I metodi di produzione dell’energia elettrica tradizionali si basano in gran parte sui combustibili fossili: bruciare questi carburanti libera nell’atmosfera grandi quantità di CO2, che aumenta l’effetto serra ed il surriscaldamento dell’atmosfera. Se puoi, scegli un fornitore che ti garantisca che l’energia che usi è ricavata da fonti rinnovabili. Se decidi di acquistare un impianto per produrre l’energia rinnovabile e pulita, esistono ecoincentivi statali, grazie ai quali puoi risparmiare sull’acquisto e l’installazione.

L’energia rinnovabile si suddivide principalmente in:

  • energia solare (ricavabile con pannelli solari fotovoltaici)
  • energia eolica (che sfrutta l’energia del vento con apposite pale)
  • energia geotermica (quella che viene dal calore della terra)
  • le biomasse (l’energia viene dalla decomposizione di materiale organico)

Nota: l’utilizzo delle biomasse non contribuisce all’effetto serra, poiché la quantità di anidride carbonica rilasciata durante la decomposizione è equivalente a quella assorbita durante la crescita della biomassa stessa. Si tratta comunque di una fonte di energia pulita e rinnovabile, ed è pertanto un’alternativa comunque valida.

L’energia idroelettrica merita un discorso a parte: è vero che la fonte (il movimento dell’acqua dovuto alla gravità) è rinnovabile, ma, per essere prodotta, essa richiede la costruzione di dighe ed impianti che possono avere un impatto anche elevato sull’ecosistema idrogeologico e faunistico locale.

Gli impianti per l’energia rinnovabile stanno dunque conquistando fette di pubblico sempre più ampie, sia tra i privati che decidono di dotarne le proprie abitazioni private, che tra le aziende, che pensano così di innovare in modo concreto il proprio modo di affrontare l’attività produttiva.
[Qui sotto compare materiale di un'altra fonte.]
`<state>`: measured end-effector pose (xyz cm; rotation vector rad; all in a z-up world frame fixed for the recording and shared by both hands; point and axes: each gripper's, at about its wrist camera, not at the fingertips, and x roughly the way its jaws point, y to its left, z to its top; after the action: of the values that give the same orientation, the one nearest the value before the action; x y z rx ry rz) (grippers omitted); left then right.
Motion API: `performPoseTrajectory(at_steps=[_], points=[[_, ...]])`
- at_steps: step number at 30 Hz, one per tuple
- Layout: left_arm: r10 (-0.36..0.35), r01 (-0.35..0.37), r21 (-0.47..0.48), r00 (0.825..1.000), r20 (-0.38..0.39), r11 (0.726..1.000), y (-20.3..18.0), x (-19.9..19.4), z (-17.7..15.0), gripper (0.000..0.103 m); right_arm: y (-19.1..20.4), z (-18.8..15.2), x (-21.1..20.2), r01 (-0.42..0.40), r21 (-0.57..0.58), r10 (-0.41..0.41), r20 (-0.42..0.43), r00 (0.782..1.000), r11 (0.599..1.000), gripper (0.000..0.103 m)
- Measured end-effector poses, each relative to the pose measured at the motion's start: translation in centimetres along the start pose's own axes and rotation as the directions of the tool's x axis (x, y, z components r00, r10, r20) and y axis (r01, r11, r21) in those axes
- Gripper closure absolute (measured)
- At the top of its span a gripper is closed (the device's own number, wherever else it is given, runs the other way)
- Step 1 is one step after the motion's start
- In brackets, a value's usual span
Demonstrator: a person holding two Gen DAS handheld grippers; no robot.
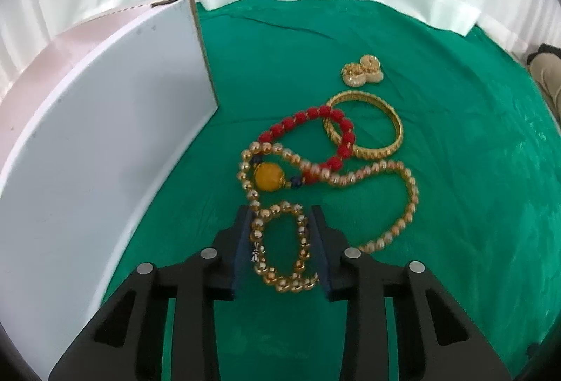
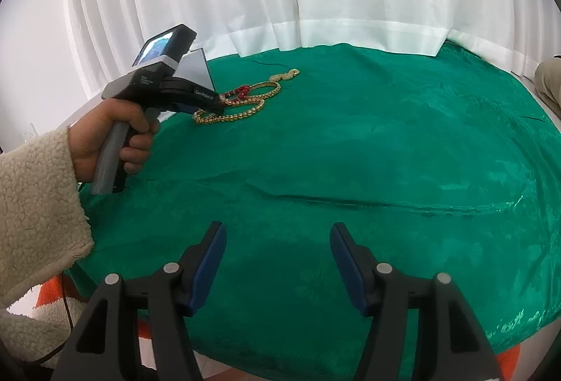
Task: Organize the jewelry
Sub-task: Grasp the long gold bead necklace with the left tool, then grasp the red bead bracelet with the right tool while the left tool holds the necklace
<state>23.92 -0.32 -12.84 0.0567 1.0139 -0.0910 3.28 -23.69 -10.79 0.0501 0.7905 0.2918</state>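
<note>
A: Nearest first. Left hand-held gripper (image 1: 282, 242) has its pads either side of the small loop of the gold bead necklace (image 1: 408, 191), right at the beads. I can't tell whether they pinch it or just bracket it.

B: Risk?

A: I'd judge tangling. Past that loop the necklace runs under the red bead bracelet (image 1: 331, 135), and the bracelet overlaps the gold bangle (image 1: 378, 127). Lift the loop and the rest may drag along or slip off the pads. The amber bead (image 1: 268, 175) adds weight on one side.

B: Beyond the bangle?

A: A pair of gold earrings (image 1: 363, 69), apart from the pile. Left of the necklace stands a white box (image 1: 105, 142); its inside is hidden, so no telling what room it has.

B: Other side?

A: Right hand-held gripper (image 2: 278, 262) hangs wide apart, holding nothing, over bare green cloth (image 2: 385, 135) on the counter, well away from the necklace. From there the pile is small, and the left tool covers part of it.
</note>
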Motion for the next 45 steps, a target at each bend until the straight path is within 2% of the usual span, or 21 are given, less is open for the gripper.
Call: performPoseTrajectory(at_steps=[3, 4, 7, 12, 17, 19, 24, 27, 30, 32, 35, 38, 42, 45], points=[[-0.004, 0.004, 0.008, 1.000, -0.010, 1.000, 0.1, -0.5, -0.8, 0.075, 0.1, 0.0, 0.0, -0.001, -0.006, 0.001, 0.004, 1.000, 1.000, 0.040], [-0.018, 0.018, 0.008, 1.000, -0.014, 1.000, 0.3, -0.8, -1.2, 0.090, -0.1, -0.2, -0.2, -0.001, -0.007, 0.001, 0.007, 1.000, 1.000, 0.040], [-0.063, 0.063, -0.006, 0.998, -0.023, 0.998, 1.0, -1.9, -2.7, 0.091, -0.1, -0.4, -0.5, 0.002, -0.005, -0.002, 0.012, 1.000, 1.000, 0.040], [-0.089, 0.089, -0.004, 0.996, -0.018, 0.996, 2.6, -4.2, -6.3, 0.092, 0.1, -0.4, -0.6, 0.006, -0.005, -0.006, 0.012, 1.000, 1.000, 0.040], [-0.105, 0.104, -0.071, 0.994, -0.021, 0.992, 5.1, -6.1, -9.1, 0.094, 0.6, -0.6, -0.6, 0.004, -0.014, -0.004, 0.014, 1.000, 1.000, 0.040], [-0.113, 0.111, -0.097, 0.993, -0.017, 0.989, 5.3, -6.3, -9.4, 0.097, 0.8, -0.6, -0.3, 0.004, -0.017, -0.004, 0.003, 1.000, 1.000, 0.040], [-0.104, 0.102, -0.130, 0.995, -0.009, 0.986, 5.8, -6.3, -11.0, 0.096, 1.4, -0.4, 0.0, 0.011, -0.036, -0.011, -0.010, 1.000, 0.999, 0.040], [-0.099, 0.098, -0.130, 0.995, 0.003, 0.987, 5.6, -6.2, -10.7, 0.096, 1.6, -0.2, 0.2, 0.009, -0.040, -0.010, -0.025, 1.000, 0.999, 0.040], [-0.108, 0.110, -0.133, 0.994, 0.017, 0.985, 5.8, -6.0, -10.7, 0.084, 1.2, 1.1, 0.6, -0.022, -0.030, 0.021, -0.059, 0.998, 0.999, 0.040], [-0.106, 0.109, -0.140, 0.994, 0.030, 0.984, 5.9, -5.9, -10.5, 0.066, 1.1, 2.4, 0.7, -0.049, -0.036, 0.046, -0.068, 0.997, 0.998, 0.040], [-0.071, 0.078, -0.145, 0.996, 0.049, 0.986, 5.8, -5.9, -10.2, 0.046, 0.0, 6.3, 1.9, -0.100, -0.001, 0.099, -0.096, 0.990, 0.995, 0.040], [-0.060, 0.068, -0.149, 0.996, 0.061, 0.986, 5.9, -5.4, -9.9, 0.043, -1.8, 10.9, 4.5, -0.113, 0.081, 0.124, -0.150, 0.981, 0.990, 0.040], [-0.051, 0.062, -0.160, 0.996, 0.069, 0.985, 6.2, -5.2, -9.7, 0.042, -2.1, 15.4, 8.2, -0.123, 0.113, 0.141, -0.173, 0.975, 0.986, 0.040], [-0.022, 0.032, -0.136, 0.997, 0.069, 0.990, 5.8, -5.0, -9.6, 0.042, -1.2, 18.9, 12.1, -0.184, 0.163, 0.213, -0.184, 0.960, 0.969, 0.042]])
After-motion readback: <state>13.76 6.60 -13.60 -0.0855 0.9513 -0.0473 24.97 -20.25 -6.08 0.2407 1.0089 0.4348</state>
I pannelli fotovoltaici convertono la luce solare direttamente in energia elettrica. Questi pannelli sfruttano l’effetto foto elettrico e hanno un efficienza di conversione che arriva fino al 32,5% nelle celle da laboratorio. In pratica, una volta ottenuti i moduli delle celle e i pannelli dai moduli e una volta montati in sede, l’efficienza media è di circa il 15%.

Questi pannelli, non avendo parti mobili o altro, necessitano di pochissima manutenzione: vanno puliti periodicamente. La durata operativa stimata dei pannelli fotovoltaici è di circa 30 anni.

I difetti principali di questi impianti sono il costo dei pannelli e l’immagazzinamento dell’energia.

Il secondo problema è che l’energia viene prodotta istantaneamente e non può essere immagazzinata in modo semplice. Iniziative, comunemente note come Conto Energia o Feed-in tariff, sono state intraprese da diversi stati europei, tra cui l’ultima in ordine cronologico è l’Italia, mediante il Decreto Interministeriale 28/07/2005.

Gli impianti fotovoltaici sono generalmente suddivisi in due grandi famiglie: impianti ad isola, o stand-alone, e impianti connessi alla rete, o grid-connected. Il 90% della produzione utilizza come materia prima il silicio cristallino.

A livello industriale, l’attuale insufficienza di silicio, inizialmente trascurata, sta provocando non pochi problemi. Infatti, i principali produttori di silicio stanno iniziando a svincolare l’industria fotovoltaica da quella elettronica da un punto di vista prettamente di allocazione e distribuzione delle risorse e della qualità di queste ultime destinando, come da sempre, il materiale di prima scelta per il comprato elettronico.

Questa situazione ha spinto altresì le varie aziende che operano nella produzione di celle FV ad orientarsi verso la produzione di celle più sottili e più efficienti.